- Born: 29 December 1789
- Died: 27 July 1864 (aged 74) Albany, London
- Allegiance: Great Britain
- Branch: British Army
- Service years: 1803–1864
- Rank: Lieutenant-General
- Unit: Royal Artillery
- Conflicts: Napoleonic War First Opium War Crimean War
- Awards: Knight Commander of the Order of the Bath Knight of the Royal Guelphic Order

= William Brereton (British Army officer) =

British Army officer (1789–1864)

Lieutenant-General Sir William Brereton (29 December 1789 – 27 July 1864) was a British Army officer who served as colonel-commandant of the 4th Brigade, Royal Horse Artillery in the 1860s.

==Family==
Brereton was descended from the Cheshire family of Brereton of Brereton Hall, through the Irish branch, the Breretons of Carrigslaney, County Carlow, of whom some details were given by Sir Fortunatus Dwarris in Archæologia, vol. xxxiii., and in Mervyn Archdall's edition of Lodge's Peerage of Ireland, ii. 251. In a biographical notice he is described as a son of Major William Brereton, who fought at Culloden, and younger half-brother of Major-General Robert Brereton of New Abbey, County Kildare (formerly of 30th and 63rd regiments), and Lieutenant-Governor of St. Lucia, who died in 1818.

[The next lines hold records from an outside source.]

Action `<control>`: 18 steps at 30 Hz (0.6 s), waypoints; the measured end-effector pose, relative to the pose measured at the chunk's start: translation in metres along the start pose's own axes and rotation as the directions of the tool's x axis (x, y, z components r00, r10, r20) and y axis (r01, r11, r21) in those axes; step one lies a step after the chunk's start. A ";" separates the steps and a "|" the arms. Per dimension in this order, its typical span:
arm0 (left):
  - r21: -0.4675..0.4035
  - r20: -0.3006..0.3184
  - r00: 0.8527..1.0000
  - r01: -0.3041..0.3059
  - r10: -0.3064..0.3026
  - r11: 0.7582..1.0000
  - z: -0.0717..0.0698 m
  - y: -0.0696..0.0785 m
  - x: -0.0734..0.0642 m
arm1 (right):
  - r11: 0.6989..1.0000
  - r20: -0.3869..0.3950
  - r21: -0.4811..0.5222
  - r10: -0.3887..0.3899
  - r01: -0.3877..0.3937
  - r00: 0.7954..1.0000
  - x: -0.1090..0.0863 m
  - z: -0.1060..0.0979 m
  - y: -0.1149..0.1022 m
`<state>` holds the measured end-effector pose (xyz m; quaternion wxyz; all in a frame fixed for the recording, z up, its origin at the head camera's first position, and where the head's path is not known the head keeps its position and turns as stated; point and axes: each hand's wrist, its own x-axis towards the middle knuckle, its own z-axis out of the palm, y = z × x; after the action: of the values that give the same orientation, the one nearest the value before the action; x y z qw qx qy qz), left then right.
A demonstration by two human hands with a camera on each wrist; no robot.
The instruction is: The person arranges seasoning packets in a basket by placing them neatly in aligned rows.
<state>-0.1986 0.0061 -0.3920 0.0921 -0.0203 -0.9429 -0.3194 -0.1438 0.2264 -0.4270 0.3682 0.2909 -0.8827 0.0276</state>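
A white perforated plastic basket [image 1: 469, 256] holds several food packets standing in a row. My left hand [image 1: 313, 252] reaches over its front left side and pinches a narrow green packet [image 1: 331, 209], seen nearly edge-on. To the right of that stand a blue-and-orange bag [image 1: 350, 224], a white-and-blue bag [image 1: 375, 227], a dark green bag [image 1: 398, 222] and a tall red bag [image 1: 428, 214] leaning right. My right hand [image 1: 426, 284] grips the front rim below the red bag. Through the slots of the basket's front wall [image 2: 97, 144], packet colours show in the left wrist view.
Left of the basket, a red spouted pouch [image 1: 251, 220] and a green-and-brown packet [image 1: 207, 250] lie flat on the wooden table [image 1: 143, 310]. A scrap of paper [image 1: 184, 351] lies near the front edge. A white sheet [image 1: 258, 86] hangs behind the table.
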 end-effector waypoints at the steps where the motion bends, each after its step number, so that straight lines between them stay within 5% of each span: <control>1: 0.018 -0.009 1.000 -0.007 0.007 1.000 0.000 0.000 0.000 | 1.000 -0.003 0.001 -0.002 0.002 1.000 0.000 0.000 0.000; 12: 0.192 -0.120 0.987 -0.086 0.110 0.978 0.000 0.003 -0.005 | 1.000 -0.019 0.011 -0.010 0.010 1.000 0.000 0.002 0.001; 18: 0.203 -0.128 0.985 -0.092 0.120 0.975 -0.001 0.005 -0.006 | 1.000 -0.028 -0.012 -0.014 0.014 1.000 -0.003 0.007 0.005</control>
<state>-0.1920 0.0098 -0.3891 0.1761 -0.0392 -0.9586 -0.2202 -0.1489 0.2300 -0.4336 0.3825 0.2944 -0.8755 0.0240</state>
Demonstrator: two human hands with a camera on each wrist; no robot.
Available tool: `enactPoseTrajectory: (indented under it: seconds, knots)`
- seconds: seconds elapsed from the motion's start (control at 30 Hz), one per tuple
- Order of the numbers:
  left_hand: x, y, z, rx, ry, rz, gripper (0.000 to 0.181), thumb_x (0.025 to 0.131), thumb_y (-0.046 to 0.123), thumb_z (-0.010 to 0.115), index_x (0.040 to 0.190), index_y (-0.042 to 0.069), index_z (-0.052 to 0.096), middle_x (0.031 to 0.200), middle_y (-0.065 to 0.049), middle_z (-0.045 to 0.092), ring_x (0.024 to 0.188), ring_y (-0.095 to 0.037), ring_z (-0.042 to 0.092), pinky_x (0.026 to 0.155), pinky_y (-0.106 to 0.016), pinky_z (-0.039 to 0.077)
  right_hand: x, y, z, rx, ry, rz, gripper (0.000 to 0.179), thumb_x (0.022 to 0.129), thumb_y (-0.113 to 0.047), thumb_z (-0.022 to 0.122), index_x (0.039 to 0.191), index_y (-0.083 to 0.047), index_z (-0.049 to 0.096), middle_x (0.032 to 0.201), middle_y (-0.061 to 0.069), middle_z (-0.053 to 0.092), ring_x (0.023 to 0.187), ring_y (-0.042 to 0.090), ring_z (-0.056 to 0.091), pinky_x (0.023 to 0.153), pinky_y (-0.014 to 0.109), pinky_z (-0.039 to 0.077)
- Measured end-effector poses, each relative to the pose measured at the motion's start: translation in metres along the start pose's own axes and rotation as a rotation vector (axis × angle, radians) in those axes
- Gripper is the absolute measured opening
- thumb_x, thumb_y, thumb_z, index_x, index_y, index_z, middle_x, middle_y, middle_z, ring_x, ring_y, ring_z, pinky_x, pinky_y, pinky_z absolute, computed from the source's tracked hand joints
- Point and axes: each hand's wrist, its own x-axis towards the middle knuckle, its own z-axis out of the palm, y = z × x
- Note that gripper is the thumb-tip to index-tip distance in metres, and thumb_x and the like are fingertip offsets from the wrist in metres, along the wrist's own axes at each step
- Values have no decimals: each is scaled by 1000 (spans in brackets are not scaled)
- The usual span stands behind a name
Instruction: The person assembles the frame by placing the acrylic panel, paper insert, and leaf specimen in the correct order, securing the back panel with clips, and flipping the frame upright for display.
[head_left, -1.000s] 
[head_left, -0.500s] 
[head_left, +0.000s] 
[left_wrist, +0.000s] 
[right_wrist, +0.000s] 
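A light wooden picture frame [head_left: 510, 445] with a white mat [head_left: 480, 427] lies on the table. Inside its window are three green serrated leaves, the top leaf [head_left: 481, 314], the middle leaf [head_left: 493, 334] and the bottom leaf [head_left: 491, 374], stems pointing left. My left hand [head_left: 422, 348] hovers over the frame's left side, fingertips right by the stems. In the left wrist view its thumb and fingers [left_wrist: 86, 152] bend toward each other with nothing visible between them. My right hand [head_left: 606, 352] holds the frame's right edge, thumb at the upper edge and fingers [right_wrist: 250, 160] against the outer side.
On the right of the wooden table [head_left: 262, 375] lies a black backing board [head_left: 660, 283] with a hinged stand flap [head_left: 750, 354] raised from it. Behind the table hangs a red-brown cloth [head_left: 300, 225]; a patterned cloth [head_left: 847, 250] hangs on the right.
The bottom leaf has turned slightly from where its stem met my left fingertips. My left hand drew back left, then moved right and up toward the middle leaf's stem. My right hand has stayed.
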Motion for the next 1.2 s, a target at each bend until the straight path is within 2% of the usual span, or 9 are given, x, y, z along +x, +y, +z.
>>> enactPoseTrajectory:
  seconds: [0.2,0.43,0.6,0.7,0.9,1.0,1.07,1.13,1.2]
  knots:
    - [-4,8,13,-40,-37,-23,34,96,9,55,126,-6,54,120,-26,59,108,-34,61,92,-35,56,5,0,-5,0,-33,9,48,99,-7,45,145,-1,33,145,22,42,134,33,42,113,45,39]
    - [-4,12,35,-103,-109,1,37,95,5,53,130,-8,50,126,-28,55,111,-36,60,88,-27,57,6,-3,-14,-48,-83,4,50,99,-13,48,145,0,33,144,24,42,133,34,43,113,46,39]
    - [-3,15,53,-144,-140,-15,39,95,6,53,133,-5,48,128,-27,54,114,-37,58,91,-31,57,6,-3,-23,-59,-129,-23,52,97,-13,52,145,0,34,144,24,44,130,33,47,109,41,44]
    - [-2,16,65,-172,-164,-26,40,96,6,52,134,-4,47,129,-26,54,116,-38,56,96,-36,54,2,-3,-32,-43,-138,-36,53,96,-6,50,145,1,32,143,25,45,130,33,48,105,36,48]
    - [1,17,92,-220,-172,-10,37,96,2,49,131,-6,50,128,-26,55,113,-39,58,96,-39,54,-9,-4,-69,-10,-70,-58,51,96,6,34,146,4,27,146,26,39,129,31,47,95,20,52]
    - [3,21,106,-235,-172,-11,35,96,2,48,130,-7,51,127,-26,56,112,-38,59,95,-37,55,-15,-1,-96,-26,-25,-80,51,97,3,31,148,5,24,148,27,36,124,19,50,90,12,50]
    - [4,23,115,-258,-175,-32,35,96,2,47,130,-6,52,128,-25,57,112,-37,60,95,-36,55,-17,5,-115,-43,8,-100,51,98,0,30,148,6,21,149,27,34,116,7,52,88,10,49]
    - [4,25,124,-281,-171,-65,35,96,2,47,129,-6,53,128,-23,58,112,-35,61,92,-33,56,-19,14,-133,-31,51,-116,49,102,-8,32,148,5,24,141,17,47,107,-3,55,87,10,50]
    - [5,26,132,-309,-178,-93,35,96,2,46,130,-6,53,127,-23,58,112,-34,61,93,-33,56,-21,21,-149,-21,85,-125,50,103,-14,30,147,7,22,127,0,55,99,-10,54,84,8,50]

==Early life and military career==
Brereton was born in 1789, and entered the Royal Military Academy as a "Gentleman Cadet" in 1803, passing out on 10 May 1805 as a second lieutenant in the Royal Artillery, and gaining promotion to first lieutenant on 7 June 1806. He served in the Peninsular and Waterloo campaigns from December 1809 to June 1815, including the defence of Cádiz, where he commanded the guns at Fort Matagorda, the battle of Barrosa, where he was wounded, the Burgos retreat, the battles of Vitoria and the Pyrenees, the siege of San Sebastián, where he was temporarily attached to the breaching batteries, the battles of Orthez, Toulouse, Quatre Bras, and Waterloo. During the greater part of the time, he was one of the subalterns of the famous "H Troop" of the Royal Horse Artillery commanded by Major W. Norman Ramsay, with which he was severely wounded at Waterloo. He became a second captain on 5 November 1816, and was placed on half-pay the year after. On 23 January 1819, while still on half-pay, he was promoted to major. He was brought on full pay again in 1823, and, performed further varied service at home and in the colonies. He was invested as a Knight of the Royal Guelphic Order in 1837 and as a Companion of the Order of the Bath in 1838. Brereton served as inspector-general of the Irish Constabulary between 1839 and 1843, being promoted to lieutenant-colonel on 17 August 1843.

He was then sent to China, where he was second in command under General George D'Aguilar in the 1847 punitive expedition to the Bocca Tigris, and at the capture of the city of Canton. He received promotion to colonel in November 1851. During the early part of the Crimean War, Brereton, who was then on the strength of the horse brigade at Woolwich, was present with the Black Sea fleet, as a guest on board , carrying the flag of his relative, Vice-Admiral Sir James Dundas, and directed the fire of her rockets in the attack upon the forts of Sevastopol on 17 October 1854.

He was appointed the Colonel Commandant of the Royal Artillery on 12 April 1864, and was promoted to major-general on 16 December the same year. He was made a Knight Commander of the Order of the Bath in 1861.

Brereton, having had been promoted to the rank of lieutenant-general a few days before, died at his chambers in the Albany, London, on 27 July 1864, aged seventy-four. In his will, executed on 10 April 1850, and proved on 16 August 1864 (personalty sworn under £25,000), he left the sum of £1000, the interest to be applied in perpetuity to encourage the game of cricket among the non-commissioned officers of horse and foot artillery stationed at Woolwich.

==Publications==
- The British Fleet in the Black Sea, (1857?) privately printed
- Selections from Paixhans' Constitution Militaire de France, (1850) in the Proceedings of the Royal Artillery Institution., vol. i. (1857).